Não faltou a boa iniciativa privada: o Barão de Mauá tentou, Delmiro Gouveia também, e o Amaral Gurgel… Boas ideias, bons produtos: os compressores da Embraco, a engenharia de infraestrutura da Oldebrecht, os aviões da Embraer… Literatos e pensadores: Machado, Mário de Andrade, Celso Furtado, Anísio Teixeira. Humanistas, de Cândido Rondon a Darcy Ribeiro. Tecnólogos, de Santos Dumont e Álvaro Alberto ao infortunado Othon Pinheiro. Iniciativas de governo: a siderurgia, o petróleo, a pesquisa agrícola, a indústria de defesa; os institutos científicos, as universidades, o ensino técnico. O melhor projeto social: educação e saúde prometidas a todos.
Por que não emplacamos?
Do pau-brasil à cana-de-açúcar o algodão, o café; agora, a soja e o milho, o ferro e o óleo cru. Por que não se diversifica a pauta de exportações, amplia-se a produção local de bens com valor agregado, desenvolve-se tecnologia própria de sementes e processos industriais, rasgam-se ferrovias, navega-se por todos os oceanos, parte-se para a almejada integração soberana e pacífica com os outros povos? Por que suportar a eterna lenga-lenga de bacharéis arrogantes, políticos safados, mídia mentirosa e salvadores da pátria? Por que é tão grande a cacetada que nos pespegam a cada vez que levantamos a cabeça?
As primeiras tentativas para justificar tal coisa fundavam-se no racismo: seria devido à fusão promíscua de portugueses, índios e negros. No entanto, os imigrantes que acorreram de todo o mundo (e que recebemos da melhor maneira possível) vão até certo ponto, e param também. Esbarram em dificuldades incompreensíveis, abrem falência ou vendem as empresas. Apaixonam-se pelo país: registram seus relatos, ajudam como podem, acomodam-se ou vão embora. Um escreveu aqui a História da Literatura Universal, outro se ufanava do Brasil (coitado, suicidou-se), alguns foram obás de candomblé. Passaram.
Houve quem propusesse alguma coisa ligada à geografia, aos trópicos. Mas, aí, é covardia; temos os melhores climas, as melhores terras, grandes rios, reservas de minérios e água subterrânea. Ninguém duvida da excelência do nosso povo, às vezes triste, às vezes animado, quase sempre esperto, criativo e pronto até demais a confiar no que lhe dizem. Creio que o que acontece com o Brasil é, em parte, sua novidade.

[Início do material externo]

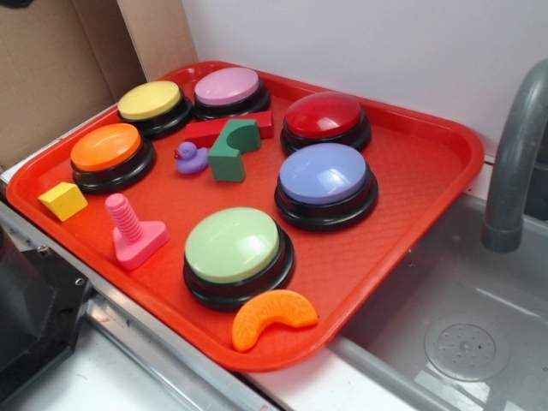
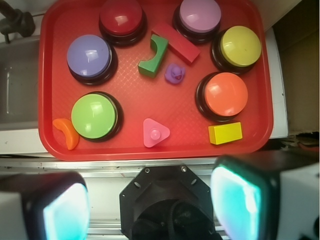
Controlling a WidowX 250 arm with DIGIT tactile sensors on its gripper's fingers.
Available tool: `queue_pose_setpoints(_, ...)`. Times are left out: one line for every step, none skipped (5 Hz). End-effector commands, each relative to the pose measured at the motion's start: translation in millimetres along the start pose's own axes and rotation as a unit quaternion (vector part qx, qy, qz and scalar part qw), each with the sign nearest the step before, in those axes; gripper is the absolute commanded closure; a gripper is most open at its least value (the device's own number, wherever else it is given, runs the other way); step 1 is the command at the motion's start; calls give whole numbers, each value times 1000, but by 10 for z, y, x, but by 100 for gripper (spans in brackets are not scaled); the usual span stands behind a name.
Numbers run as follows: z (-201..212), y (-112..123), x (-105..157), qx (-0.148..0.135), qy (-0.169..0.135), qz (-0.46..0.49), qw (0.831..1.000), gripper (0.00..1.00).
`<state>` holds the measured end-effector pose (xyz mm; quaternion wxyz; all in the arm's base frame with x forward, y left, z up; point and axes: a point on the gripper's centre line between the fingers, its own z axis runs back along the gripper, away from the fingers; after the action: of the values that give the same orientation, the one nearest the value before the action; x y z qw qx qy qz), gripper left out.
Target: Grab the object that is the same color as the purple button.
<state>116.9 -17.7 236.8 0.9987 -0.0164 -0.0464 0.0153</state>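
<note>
A tiny lilac-purple rubber duck (image 1: 192, 158) (image 2: 174, 73) sits on the red tray (image 1: 411, 163) (image 2: 135, 145), beside a green arch block (image 1: 231, 147) (image 2: 154, 56) and a red bar block (image 1: 224, 128). The purple button (image 1: 325, 181) (image 2: 90, 56), lavender-blue dome on a black base, stands to the duck's right in the exterior view. My gripper (image 2: 150, 205) is open and empty, high above the tray's near edge and well clear of the duck. Its fingers (image 2: 235, 200) fill the bottom of the wrist view. The gripper does not show in the exterior view.
The tray also holds red (image 1: 325, 118), mauve-pink (image 1: 228, 88), yellow (image 1: 151, 103), orange (image 1: 108, 151) and green (image 1: 233, 248) buttons, a pink screw toy (image 1: 130, 229), a yellow block (image 1: 62, 200) and an orange crescent (image 1: 272, 317). A sink with a grey faucet (image 1: 514, 163) lies right.
</note>
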Motion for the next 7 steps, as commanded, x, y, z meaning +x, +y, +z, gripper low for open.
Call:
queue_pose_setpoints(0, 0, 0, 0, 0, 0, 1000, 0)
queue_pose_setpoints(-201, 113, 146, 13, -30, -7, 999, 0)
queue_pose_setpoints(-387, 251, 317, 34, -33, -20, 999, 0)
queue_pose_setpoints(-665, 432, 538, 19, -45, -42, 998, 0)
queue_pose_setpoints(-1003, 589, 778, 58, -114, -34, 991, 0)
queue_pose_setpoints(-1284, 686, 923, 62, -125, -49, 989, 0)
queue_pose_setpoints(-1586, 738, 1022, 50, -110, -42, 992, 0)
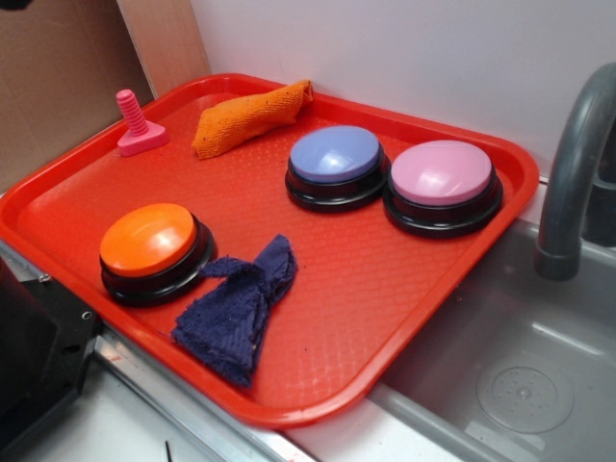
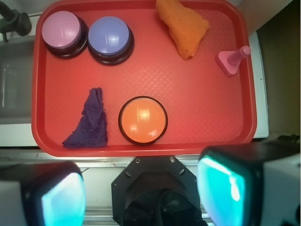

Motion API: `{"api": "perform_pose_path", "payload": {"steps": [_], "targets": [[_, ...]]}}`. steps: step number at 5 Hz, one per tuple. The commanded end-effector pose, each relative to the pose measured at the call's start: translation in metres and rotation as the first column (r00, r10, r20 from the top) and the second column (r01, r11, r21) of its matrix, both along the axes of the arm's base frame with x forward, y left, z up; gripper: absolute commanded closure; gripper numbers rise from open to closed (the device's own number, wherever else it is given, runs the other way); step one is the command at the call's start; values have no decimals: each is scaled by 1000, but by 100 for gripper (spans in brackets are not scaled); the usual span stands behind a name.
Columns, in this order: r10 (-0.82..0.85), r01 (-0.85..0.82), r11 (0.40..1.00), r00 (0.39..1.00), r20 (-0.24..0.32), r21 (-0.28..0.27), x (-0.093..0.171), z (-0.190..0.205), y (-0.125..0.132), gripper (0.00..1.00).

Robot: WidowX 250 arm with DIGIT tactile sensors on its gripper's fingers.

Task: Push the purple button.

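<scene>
A red tray (image 1: 404, 318) lay on the table beside a grey sink (image 1: 520, 385) with a faucet (image 1: 573, 173). The purple button (image 1: 336, 156) sat toward the far side of the tray, its black base just beside, perhaps touching, the pink button (image 1: 442, 175) on its right. An orange button (image 1: 149, 241) stood at the near left, with a crumpled dark blue cloth (image 1: 239, 306) just to its right. A folded orange cloth (image 1: 248, 117) lay along the far edge, and a pink plastic bolt (image 1: 136, 123) stood upright at the far left corner. In the wrist view the hand (image 2: 141, 193) hung open well above the tray's near edge, its two pads wide apart, holding nothing and well clear of every button.
</scene>
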State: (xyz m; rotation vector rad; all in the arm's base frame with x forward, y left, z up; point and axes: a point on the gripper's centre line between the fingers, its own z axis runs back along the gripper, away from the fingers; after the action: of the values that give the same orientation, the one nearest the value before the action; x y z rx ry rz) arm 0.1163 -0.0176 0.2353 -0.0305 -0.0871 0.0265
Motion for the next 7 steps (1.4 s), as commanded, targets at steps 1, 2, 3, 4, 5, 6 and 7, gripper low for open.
{"api": "perform_pose_path", "payload": {"steps": [1, 2, 3, 4, 5, 6, 7], "targets": [[0, 0, 1000, 1000, 0, 0, 0, 0, 0, 0], [-89, 89, 996, 995, 39, 7, 50, -18, 1, 0], [-191, 191, 982, 978, 85, 7, 95, -35, -12, 0], [-305, 305, 952, 948, 87, 14, 126, -65, -30, 0], [-455, 458, 889, 886, 92, -15, 143, -86, -34, 0], [-534, 534, 845, 844, 55, 18, 142, -94, -24, 0], [-534, 534, 845, 844, 55, 18, 142, -94, -24, 0]]}}
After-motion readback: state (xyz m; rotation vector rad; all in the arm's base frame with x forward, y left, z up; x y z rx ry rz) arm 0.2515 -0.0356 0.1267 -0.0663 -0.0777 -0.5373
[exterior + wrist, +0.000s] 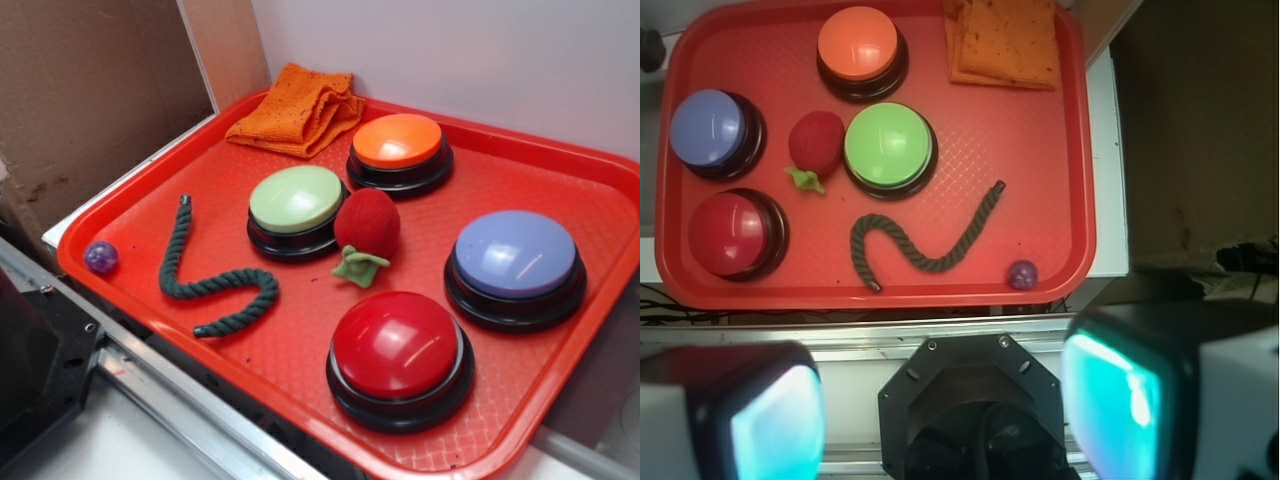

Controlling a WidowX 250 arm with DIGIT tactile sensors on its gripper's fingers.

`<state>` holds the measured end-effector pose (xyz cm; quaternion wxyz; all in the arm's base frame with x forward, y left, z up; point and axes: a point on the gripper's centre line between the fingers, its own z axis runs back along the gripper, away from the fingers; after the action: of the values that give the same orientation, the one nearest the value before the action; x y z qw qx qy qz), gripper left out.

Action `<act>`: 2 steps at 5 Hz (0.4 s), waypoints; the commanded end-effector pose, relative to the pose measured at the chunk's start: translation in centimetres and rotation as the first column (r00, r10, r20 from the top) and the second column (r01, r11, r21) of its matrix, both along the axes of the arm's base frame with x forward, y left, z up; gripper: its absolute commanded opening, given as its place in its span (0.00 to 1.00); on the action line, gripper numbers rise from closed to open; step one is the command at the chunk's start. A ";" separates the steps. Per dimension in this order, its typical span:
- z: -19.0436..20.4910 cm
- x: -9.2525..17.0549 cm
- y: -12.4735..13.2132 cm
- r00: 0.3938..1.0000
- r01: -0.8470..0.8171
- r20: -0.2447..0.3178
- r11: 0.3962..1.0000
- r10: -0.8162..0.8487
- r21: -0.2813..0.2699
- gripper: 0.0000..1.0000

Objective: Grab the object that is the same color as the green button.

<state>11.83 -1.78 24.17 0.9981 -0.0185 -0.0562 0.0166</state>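
Observation:
A dark green twisted rope point(215, 275) lies in a curve on the red tray point(150, 190), left of the pale green button point(296, 200). In the wrist view the rope point(930, 240) lies below the green button point(889, 146). My gripper point(945, 410) is open and empty, high above the tray's near edge over the robot base. Its two fingers point(775, 425) with teal pads stand wide apart at the bottom of the wrist view. The gripper does not show in the exterior view.
On the tray are an orange button point(398, 142), a lavender-blue button point(515, 255), a red button point(398, 345), a red plush strawberry point(366, 228), an orange cloth point(298, 108) and a small purple ball point(101, 257). A cardboard wall point(90, 100) stands to the left.

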 end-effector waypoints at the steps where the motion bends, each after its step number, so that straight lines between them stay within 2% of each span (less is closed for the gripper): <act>1: 0.0 0.0 0.0 1.000 0.000 0.000 1.000 0.000 0.000 1.00; 2: -2.0 0.5 -1.7 0.998 0.000 0.055 1.000 -0.001 0.022 1.00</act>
<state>12.01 -3.39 21.56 0.9971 -0.0067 -0.0740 0.0185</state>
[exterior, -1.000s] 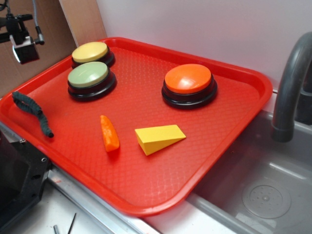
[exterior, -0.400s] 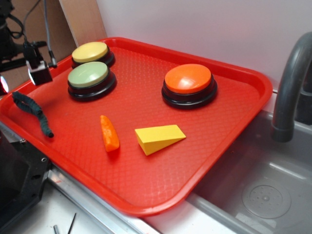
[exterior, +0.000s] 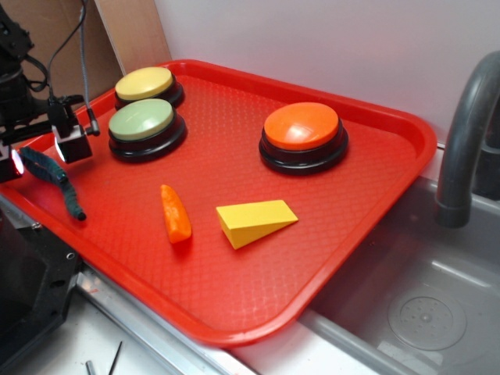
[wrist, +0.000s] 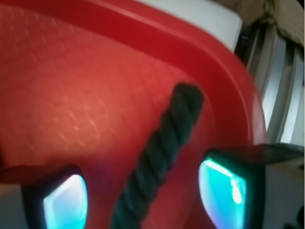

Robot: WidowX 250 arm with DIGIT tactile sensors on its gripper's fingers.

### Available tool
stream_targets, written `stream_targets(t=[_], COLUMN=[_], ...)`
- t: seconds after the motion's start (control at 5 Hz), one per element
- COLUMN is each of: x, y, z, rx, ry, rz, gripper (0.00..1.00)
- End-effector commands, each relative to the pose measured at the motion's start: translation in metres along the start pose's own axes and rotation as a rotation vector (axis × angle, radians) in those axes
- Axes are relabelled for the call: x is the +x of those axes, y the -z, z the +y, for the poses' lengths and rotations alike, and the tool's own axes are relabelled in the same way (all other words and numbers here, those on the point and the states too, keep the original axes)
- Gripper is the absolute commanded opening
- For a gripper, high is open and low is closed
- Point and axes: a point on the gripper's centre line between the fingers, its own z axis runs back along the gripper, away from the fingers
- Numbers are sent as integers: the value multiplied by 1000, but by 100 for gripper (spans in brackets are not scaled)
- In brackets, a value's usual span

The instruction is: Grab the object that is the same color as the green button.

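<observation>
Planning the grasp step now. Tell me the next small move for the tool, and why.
Probably lower a little further, then close. In the wrist view the dark green worm runs between the two open fingers, and the exterior view shows the tool straddling its upper end on the red tray.

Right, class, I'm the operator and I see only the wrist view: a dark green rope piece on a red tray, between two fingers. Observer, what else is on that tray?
Observer: Three buttons stand at the back: the green button, a yellow button behind it and an orange button off to the right.
Operator: Does anything lie near the rope piece?
Observer: An orange carrot piece and a yellow wedge lie toward the front, both well apart from the rope piece.
Operator: Where is the gripper on the tray?
Observer: The gripper is at the left edge of the tray, open astride the rope piece's back end, next to the green button.
</observation>
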Motion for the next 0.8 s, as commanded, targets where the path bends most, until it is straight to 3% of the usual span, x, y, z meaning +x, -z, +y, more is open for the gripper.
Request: stream_targets(t=[0.0,0.6], x=[-2,-1], y=[7,1], z=[9,9], rx=[3,10], ry=[2,-2], rz=[-23,-42], gripper=[0,0])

O mundo não está pronto para aceitar um país em que as etnias e as crenças estão de tal maneira misturadas que o preconceito vai decerto magoar, ferir, doer em algum parente ou amigo próximo, onde formalidades como casamento e senhorio jamais deixaram de ser enfeites da elite, a nudez sem malícia é ancestral,,as transas divergentes disfarçam-se discretamente (não é da conta deles) e a violência, de tão sofrida, grande embora no varejo , rejeita-se no atacado e não se exporta.
O mundo prefere que as pessoas se odeiem declaradamente, que os pudores (embora não as mamas) sejam expostos fora dos armários e a violência aceita como imposição da natureza e inevitável razão de Estado. Sendo o homem inimigo do homem e a sociedade fiscalizando alcovas, acham, tudo estará bem – isto é, mal, como deve ser.
Outra razão é o tempo-espaço: o Brasil chegou para o banquete na hora da sobremesa, quando os comensais mais antigos já estavam aos tapas. Veio, grande e bobo, pela mão de um império que o domou e guarda as rédeas. E, por desgraça, fica perto do centro de todas as fúrias e defeitos da Europa redivivos nos Estados Unidos.